## Exercise objective
Exact reproduction of the following data is required.

______________________________

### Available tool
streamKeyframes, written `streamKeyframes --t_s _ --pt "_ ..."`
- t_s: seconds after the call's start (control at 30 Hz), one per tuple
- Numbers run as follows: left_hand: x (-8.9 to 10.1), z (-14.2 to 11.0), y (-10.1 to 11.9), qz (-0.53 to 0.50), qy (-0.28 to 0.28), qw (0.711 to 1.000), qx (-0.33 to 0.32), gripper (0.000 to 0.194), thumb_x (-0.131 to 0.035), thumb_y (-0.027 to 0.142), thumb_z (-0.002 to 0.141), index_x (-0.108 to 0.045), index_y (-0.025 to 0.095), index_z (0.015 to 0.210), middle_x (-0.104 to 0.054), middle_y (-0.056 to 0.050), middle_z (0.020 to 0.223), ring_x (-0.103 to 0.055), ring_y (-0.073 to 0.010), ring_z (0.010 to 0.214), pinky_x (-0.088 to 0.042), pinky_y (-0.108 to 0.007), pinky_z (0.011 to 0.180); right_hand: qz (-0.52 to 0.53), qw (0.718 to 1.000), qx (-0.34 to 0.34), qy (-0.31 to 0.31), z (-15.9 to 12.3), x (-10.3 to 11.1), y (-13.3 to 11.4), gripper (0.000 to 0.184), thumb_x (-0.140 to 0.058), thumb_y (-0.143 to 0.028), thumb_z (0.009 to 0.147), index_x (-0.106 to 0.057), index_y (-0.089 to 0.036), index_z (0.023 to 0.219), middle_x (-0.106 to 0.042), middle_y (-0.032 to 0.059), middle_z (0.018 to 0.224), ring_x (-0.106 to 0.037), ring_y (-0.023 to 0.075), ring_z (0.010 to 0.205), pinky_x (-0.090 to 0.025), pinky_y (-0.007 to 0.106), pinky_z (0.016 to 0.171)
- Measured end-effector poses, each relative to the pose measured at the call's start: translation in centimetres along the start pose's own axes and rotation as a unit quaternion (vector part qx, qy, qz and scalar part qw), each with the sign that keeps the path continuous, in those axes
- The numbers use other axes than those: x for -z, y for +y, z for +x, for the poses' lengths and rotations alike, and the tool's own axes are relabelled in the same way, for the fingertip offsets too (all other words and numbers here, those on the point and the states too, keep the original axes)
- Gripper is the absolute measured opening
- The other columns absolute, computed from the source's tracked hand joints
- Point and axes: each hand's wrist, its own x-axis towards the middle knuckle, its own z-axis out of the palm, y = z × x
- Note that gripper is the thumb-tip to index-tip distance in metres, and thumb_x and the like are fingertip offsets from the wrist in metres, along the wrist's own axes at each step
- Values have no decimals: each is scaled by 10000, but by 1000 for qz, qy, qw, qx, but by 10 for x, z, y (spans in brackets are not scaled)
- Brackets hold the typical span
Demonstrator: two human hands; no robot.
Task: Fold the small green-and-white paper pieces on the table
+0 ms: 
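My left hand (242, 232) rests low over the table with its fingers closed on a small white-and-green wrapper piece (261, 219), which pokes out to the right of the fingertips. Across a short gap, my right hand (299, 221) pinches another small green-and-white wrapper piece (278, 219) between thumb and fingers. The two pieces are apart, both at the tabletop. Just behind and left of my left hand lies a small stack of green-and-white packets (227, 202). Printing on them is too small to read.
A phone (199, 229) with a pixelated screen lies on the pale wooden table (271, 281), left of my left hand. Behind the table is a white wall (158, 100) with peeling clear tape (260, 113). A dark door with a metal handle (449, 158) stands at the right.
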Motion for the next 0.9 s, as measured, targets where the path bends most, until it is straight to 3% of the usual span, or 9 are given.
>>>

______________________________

## Task result
### Available tool
streamKeyframes, written `streamKeyframes --t_s _ --pt "_ ..."`
- t_s: seconds after the call's start (control at 30 Hz), one per tuple
- Numbers run as follows: left_hand: x (-8.9 to 10.1), z (-14.2 to 11.0), y (-10.1 to 11.9), qz (-0.53 to 0.50), qy (-0.28 to 0.28), qw (0.711 to 1.000), qx (-0.33 to 0.32), gripper (0.000 to 0.194), thumb_x (-0.131 to 0.035), thumb_y (-0.027 to 0.142), thumb_z (-0.002 to 0.141), index_x (-0.108 to 0.045), index_y (-0.025 to 0.095), index_z (0.015 to 0.210), middle_x (-0.104 to 0.054), middle_y (-0.056 to 0.050), middle_z (0.020 to 0.223), ring_x (-0.103 to 0.055), ring_y (-0.073 to 0.010), ring_z (0.010 to 0.214), pinky_x (-0.088 to 0.042), pinky_y (-0.108 to 0.007), pinky_z (0.011 to 0.180); right_hand: qz (-0.52 to 0.53), qw (0.718 to 1.000), qx (-0.34 to 0.34), qy (-0.31 to 0.31), z (-15.9 to 12.3), x (-10.3 to 11.1), y (-13.3 to 11.4), gripper (0.000 to 0.184), thumb_x (-0.140 to 0.058), thumb_y (-0.143 to 0.028), thumb_z (0.009 to 0.147), index_x (-0.106 to 0.057), index_y (-0.089 to 0.036), index_z (0.023 to 0.219), middle_x (-0.106 to 0.042), middle_y (-0.032 to 0.059), middle_z (0.018 to 0.224), ring_x (-0.106 to 0.037), ring_y (-0.023 to 0.075), ring_z (0.010 to 0.205), pinky_x (-0.090 to 0.025), pinky_y (-0.007 to 0.106), pinky_z (0.016 to 0.171)
- Measured end-effector poses, each relative to the pose measured at the call's start: translation in centimetres along the start pose's own axes and rotation as a unit quaternion (vector part qx, qy, qz and scalar part qw), each with the sign that keeps the path continuous, in those axes
- The numbers use other axes than those: x for -z, y for +y, z for +x, for the poses' lengths and rotations alike, and the tool's own axes are relabelled in the same way, for the fingertip offsets too (all other words and numbers here, those on the point and the states too, keep the original axes)
- Gripper is the absolute measured opening
- The other columns absolute, computed from the source's tracked hand joints
- Point and axes: each hand's wrist, its own x-axis towards the middle knuckle, its own z-axis out of the palm, y = z × x
- Note that gripper is the thumb-tip to index-tip distance in metres, and thumb_x and the like are fingertip offsets from the wrist in metres, along the wrist's own axes at each step
- Values have no decimals: each is scaled by 10000, but by 1000 for qz, qy, qw, qx, but by 10 for x, z, y (spans in brackets are not scaled)
- Brackets hold the typical span
Demonstrator: two human hands; no robot.
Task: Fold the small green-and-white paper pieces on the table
+0 ms: 
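My left hand (242, 232) rests low over the table with its fingers closed on a small white-and-green wrapper piece (261, 219), which pokes out to the right of the fingertips. Across a short gap, my right hand (299, 221) pinches another small green-and-white wrapper piece (278, 219) between thumb and fingers. The two pieces are apart, both at the tabletop. Just behind and left of my left hand lies a small stack of green-and-white packets (227, 202). Printing on them is too small to read.
A phone (199, 229) with a pixelated screen lies on the pale wooden table (271, 281), left of my left hand. Behind the table is a white wall (158, 100) with peeling clear tape (260, 113). A dark door with a metal handle (449, 158) stands at the right.
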Motion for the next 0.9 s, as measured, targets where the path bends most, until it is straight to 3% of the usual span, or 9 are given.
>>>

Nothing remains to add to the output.